Q8: Explain the Bulkhead pattern. How does it complement the Circuit Breaker pattern, and when would you use both together?
Strong Answer
Strong Answer
The Bulkhead pattern isolates different parts of your system into separate resource pools so that a failure in one doesn’t cascade to others. The name comes from ship design — bulkheads divide a ship’s hull into watertight compartments so a breach in one section doesn’t sink the entire vessel.
- Concrete implementation: You create separate thread pools (or connection pools, or semaphore pools) for each downstream dependency. Your payment service gets 5 concurrent slots, inventory gets 10, notifications get 20. If the payment service hangs, only those 5 threads are blocked — the other 30 threads continue serving inventory and notification requests normally. Without a bulkhead, all 35 threads could pile up waiting for the slow payment service, and your entire application becomes unresponsive.
- How it complements Circuit Breaker: A circuit breaker stops calling a failing service. A bulkhead limits the damage while the failure is being detected. They operate on different timescales: the bulkhead provides immediate isolation (thread pool exhaustion is prevented from second one), while the circuit breaker kicks in after enough failures accumulate (maybe 10-30 seconds).
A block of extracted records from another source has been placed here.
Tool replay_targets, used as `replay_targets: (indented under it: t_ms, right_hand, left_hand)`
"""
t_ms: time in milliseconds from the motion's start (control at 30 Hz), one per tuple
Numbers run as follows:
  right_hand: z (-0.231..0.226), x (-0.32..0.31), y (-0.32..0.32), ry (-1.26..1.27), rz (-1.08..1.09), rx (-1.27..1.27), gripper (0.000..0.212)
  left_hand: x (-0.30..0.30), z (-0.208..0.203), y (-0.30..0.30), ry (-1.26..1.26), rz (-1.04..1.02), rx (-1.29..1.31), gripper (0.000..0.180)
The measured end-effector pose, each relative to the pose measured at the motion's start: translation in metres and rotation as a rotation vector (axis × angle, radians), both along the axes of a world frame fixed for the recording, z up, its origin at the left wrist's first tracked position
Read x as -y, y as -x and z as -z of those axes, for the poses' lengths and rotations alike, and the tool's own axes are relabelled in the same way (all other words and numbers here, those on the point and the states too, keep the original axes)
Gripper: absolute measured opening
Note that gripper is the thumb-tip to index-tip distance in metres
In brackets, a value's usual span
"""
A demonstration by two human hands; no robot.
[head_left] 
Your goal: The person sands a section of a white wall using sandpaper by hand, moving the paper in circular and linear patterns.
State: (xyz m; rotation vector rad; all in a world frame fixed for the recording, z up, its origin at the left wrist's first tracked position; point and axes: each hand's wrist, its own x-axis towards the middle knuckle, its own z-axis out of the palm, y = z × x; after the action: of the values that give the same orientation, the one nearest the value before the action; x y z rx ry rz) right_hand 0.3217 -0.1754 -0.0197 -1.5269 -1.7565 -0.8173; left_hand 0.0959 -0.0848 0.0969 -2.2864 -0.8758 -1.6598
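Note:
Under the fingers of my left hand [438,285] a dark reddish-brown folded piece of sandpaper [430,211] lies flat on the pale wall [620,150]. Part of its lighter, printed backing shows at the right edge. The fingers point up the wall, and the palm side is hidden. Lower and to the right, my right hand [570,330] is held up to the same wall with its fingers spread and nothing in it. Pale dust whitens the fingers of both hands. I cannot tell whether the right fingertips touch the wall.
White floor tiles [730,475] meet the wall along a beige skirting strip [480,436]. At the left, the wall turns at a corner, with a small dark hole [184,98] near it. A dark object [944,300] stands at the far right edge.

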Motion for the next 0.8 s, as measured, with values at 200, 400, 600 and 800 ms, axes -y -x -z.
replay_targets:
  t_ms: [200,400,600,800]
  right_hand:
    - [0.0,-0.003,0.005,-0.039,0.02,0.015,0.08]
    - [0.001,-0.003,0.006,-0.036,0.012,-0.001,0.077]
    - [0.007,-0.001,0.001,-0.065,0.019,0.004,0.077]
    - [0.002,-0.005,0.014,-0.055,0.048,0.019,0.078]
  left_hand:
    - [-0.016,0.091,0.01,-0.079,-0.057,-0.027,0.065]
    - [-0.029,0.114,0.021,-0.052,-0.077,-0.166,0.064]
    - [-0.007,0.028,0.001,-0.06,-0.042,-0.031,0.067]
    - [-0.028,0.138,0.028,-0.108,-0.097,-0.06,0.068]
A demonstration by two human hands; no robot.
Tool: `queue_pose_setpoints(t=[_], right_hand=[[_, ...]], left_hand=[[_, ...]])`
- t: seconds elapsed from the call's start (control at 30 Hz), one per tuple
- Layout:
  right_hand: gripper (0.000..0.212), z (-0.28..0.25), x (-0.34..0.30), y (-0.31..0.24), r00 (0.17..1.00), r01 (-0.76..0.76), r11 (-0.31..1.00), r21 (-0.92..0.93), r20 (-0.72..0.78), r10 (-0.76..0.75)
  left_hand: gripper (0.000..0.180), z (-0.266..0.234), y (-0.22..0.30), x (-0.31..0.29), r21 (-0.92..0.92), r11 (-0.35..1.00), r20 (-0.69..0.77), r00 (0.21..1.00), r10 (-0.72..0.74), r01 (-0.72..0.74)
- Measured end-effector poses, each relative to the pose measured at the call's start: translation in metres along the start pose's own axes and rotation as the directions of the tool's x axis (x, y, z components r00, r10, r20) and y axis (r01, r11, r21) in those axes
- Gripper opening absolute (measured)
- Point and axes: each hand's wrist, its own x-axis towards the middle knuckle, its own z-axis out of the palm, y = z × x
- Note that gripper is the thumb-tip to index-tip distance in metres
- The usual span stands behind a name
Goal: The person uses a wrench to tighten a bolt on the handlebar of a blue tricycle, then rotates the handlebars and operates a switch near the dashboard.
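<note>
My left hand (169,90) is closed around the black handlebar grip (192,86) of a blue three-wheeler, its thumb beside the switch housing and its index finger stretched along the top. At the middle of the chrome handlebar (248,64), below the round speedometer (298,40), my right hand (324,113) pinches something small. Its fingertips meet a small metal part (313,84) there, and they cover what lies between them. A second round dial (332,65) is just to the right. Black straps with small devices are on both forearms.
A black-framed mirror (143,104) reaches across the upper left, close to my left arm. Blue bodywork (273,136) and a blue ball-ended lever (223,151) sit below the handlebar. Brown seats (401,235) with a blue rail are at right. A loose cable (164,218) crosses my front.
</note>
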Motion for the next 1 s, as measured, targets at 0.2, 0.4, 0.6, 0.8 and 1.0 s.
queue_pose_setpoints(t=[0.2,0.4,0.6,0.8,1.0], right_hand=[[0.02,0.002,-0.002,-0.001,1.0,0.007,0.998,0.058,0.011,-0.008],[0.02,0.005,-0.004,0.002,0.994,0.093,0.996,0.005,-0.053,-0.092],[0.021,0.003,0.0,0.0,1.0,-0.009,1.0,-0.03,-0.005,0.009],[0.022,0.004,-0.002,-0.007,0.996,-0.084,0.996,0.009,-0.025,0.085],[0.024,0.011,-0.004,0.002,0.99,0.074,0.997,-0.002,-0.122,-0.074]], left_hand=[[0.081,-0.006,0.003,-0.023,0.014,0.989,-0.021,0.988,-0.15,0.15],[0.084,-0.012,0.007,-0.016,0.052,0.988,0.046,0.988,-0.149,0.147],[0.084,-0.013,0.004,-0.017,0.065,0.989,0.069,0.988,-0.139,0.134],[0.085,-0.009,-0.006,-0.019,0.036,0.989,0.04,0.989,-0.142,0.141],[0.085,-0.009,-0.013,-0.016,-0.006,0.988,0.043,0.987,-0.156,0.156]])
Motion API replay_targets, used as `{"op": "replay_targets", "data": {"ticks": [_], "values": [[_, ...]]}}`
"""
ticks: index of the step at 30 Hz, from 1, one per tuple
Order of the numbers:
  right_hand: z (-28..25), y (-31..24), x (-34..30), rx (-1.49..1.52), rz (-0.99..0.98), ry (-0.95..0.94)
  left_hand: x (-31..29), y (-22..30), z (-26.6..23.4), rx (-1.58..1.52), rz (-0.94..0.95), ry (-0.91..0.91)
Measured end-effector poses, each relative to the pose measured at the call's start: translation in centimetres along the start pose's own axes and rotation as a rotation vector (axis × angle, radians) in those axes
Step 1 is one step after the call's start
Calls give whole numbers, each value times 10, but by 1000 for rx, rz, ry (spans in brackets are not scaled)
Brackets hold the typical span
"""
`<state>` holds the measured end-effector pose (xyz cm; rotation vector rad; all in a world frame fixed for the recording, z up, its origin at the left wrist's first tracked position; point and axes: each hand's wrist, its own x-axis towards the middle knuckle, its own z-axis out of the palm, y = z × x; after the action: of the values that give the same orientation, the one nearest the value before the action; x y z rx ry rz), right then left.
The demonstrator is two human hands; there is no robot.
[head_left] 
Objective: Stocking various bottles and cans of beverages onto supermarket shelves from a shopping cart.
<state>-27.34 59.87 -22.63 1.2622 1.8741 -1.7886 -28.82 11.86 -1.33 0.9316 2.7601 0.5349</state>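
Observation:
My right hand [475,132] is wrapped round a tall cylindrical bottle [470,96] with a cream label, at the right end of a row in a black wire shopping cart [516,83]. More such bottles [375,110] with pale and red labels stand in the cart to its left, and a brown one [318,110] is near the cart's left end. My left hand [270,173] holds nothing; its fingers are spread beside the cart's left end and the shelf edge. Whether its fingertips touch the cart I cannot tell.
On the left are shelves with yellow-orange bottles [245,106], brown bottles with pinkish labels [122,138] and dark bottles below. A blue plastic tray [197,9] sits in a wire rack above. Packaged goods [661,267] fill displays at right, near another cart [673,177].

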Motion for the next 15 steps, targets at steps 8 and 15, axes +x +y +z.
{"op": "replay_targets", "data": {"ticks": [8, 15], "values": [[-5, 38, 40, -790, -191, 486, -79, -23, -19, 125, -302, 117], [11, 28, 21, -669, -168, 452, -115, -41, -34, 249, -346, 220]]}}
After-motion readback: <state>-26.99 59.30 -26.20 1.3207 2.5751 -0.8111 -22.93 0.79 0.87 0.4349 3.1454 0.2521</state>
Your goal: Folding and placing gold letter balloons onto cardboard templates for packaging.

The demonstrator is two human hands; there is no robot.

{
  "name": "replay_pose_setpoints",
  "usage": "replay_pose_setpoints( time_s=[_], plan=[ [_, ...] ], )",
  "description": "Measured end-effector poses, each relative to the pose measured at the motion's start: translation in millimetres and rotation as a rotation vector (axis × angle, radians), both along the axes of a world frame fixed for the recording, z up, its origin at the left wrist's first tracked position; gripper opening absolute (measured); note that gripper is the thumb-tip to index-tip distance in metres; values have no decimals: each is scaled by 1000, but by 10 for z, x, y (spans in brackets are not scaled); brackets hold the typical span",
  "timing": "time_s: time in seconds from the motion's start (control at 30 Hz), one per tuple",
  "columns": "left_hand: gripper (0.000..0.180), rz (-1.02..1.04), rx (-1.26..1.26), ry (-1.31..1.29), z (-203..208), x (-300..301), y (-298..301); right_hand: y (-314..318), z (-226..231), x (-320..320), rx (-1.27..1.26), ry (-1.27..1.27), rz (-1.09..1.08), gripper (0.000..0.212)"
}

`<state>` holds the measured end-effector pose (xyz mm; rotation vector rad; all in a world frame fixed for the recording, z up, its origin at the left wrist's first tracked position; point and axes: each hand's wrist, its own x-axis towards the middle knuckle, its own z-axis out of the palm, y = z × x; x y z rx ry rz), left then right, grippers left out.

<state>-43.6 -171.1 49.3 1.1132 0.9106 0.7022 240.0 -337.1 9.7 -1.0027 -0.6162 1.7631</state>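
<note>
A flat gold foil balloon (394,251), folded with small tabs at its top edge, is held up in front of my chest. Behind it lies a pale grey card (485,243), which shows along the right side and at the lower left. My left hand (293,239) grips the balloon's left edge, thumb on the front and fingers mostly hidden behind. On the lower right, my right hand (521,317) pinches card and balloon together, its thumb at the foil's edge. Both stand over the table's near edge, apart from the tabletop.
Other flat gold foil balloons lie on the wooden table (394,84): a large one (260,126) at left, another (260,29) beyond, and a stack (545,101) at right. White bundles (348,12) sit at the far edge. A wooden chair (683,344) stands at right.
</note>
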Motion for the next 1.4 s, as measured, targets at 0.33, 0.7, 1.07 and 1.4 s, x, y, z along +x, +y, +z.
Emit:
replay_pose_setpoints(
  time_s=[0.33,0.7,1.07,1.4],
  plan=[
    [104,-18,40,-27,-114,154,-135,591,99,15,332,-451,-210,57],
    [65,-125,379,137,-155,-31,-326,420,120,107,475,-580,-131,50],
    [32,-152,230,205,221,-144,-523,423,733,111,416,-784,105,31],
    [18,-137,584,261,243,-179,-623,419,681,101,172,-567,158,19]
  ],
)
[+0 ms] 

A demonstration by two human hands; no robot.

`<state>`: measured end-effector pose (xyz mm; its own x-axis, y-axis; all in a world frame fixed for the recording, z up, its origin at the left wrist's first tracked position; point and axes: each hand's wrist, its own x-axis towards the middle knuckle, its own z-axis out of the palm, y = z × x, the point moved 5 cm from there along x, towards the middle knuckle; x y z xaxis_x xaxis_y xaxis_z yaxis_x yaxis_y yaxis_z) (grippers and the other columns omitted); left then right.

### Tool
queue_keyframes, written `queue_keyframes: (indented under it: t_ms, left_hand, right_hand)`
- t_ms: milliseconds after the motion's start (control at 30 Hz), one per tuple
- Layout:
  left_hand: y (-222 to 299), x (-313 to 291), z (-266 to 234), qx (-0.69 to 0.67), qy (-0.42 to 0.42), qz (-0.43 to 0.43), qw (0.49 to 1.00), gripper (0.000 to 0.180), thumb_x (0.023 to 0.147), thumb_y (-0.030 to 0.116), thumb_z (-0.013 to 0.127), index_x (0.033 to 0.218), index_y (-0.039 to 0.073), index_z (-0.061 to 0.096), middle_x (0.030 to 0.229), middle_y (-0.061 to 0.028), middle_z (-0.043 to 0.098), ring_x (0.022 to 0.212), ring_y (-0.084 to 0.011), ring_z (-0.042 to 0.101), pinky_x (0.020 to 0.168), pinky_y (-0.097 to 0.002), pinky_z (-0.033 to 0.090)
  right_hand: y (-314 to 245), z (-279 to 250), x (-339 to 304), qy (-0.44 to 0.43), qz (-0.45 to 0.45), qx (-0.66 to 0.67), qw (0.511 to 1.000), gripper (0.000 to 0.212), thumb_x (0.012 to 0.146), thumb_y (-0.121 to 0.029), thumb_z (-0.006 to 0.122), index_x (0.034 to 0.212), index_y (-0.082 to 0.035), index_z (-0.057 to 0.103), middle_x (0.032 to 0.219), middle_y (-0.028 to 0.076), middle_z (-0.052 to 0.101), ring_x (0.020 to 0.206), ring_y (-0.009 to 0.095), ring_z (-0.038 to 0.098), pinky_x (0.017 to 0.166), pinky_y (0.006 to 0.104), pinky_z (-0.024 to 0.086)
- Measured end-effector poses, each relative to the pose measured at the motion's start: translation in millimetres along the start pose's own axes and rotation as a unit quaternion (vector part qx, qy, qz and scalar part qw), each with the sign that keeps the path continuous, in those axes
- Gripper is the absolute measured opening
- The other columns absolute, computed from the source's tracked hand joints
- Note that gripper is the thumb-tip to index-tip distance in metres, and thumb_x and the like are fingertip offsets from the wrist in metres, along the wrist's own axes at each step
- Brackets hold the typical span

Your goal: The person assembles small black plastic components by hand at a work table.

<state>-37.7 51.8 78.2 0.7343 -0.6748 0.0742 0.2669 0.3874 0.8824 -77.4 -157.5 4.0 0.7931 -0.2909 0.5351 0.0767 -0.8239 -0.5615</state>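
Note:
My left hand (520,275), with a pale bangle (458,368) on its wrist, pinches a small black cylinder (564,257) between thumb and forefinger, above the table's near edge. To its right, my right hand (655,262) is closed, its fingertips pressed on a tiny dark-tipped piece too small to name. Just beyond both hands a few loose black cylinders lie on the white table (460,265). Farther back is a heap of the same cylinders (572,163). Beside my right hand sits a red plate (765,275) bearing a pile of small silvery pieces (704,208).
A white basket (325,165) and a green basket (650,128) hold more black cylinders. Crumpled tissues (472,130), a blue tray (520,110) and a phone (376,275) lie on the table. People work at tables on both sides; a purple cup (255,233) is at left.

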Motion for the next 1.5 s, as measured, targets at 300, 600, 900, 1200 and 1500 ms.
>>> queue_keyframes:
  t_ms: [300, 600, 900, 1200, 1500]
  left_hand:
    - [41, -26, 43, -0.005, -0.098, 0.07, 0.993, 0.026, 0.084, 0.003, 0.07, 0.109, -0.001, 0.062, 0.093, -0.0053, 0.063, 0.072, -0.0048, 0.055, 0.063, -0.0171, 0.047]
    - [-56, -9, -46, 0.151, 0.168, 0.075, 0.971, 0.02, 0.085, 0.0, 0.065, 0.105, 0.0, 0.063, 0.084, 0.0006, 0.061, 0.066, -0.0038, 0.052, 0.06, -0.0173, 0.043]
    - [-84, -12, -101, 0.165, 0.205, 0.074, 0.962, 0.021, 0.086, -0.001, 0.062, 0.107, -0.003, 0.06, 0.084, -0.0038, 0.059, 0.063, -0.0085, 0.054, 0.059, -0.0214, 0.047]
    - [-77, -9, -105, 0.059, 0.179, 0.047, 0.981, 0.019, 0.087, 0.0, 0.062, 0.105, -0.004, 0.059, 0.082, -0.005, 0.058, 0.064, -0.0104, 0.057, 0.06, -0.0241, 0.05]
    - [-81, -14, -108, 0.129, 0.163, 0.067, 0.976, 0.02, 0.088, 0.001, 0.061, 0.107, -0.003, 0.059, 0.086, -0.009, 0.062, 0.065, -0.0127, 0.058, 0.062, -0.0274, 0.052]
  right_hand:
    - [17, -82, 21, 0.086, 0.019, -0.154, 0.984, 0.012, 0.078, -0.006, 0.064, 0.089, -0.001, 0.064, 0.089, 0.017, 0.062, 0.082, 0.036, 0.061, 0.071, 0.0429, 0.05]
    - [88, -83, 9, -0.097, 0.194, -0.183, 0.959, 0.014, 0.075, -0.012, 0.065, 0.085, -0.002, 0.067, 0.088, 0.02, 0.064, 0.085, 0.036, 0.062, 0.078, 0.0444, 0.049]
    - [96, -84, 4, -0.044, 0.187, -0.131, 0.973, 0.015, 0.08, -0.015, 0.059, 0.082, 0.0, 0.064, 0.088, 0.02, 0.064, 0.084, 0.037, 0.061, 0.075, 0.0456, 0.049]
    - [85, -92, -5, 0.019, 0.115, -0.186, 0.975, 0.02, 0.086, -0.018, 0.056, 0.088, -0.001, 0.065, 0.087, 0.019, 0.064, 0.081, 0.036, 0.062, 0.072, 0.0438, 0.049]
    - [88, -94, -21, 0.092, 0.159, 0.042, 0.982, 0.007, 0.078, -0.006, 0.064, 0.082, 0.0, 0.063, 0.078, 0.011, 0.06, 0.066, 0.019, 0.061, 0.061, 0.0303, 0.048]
Together, the bulkhead contains the blast radius while the circuit breaker stops the bleeding.
- When to use both together: Almost always, in production systems with multiple downstream dependencies. Example: your API gateway talks to 4 microservices. Each gets its own bulkhead (connection pool with a max size and a queue timeout). Each also gets its own circuit breaker. If the recommendation service goes down, its bulkhead prevents the 50 pending requests from consuming all your gateway threads, and its circuit breaker prevents new requests from even trying after the failure threshold is hit. Meanwhile, search, auth, and cart services continue serving traffic without any impact.
- The configuration challenge: Setting bulkhead sizes requires understanding your traffic patterns. Too small and you reject legitimate requests during peak load. Too large and the isolation is ineffective. In practice, you start with per-service p99 latency times expected concurrency, add 20% headroom, and tune based on production metrics. Netflix’s Hystrix library popularized this pattern, and Resilience4j carries it forward in modern Java.
- You’ve set up bulkheads per-service, but a bug in your API gateway layer means all services share the same outbound HTTP connection pool, bypassing the bulkheads. How would you detect this in production?
- Your payment bulkhead is set to 5 concurrent slots. During a Black Friday traffic spike, legitimate payment requests are being rejected because the pool is full. How do you handle this without removing the isolation benefit?
Q9: A distributed system you operate is experiencing a “split brain” scenario. What does this mean, what damage can it cause, and how do you resolve it?
Strong Answer
Strong Answer
Split brain occurs when a network partition causes a distributed system to divide into two or more groups, each believing it’s the “real” cluster. Both sides continue operating independently — accepting writes, serving reads, potentially electing their own leaders — without knowing the other side is doing the same thing.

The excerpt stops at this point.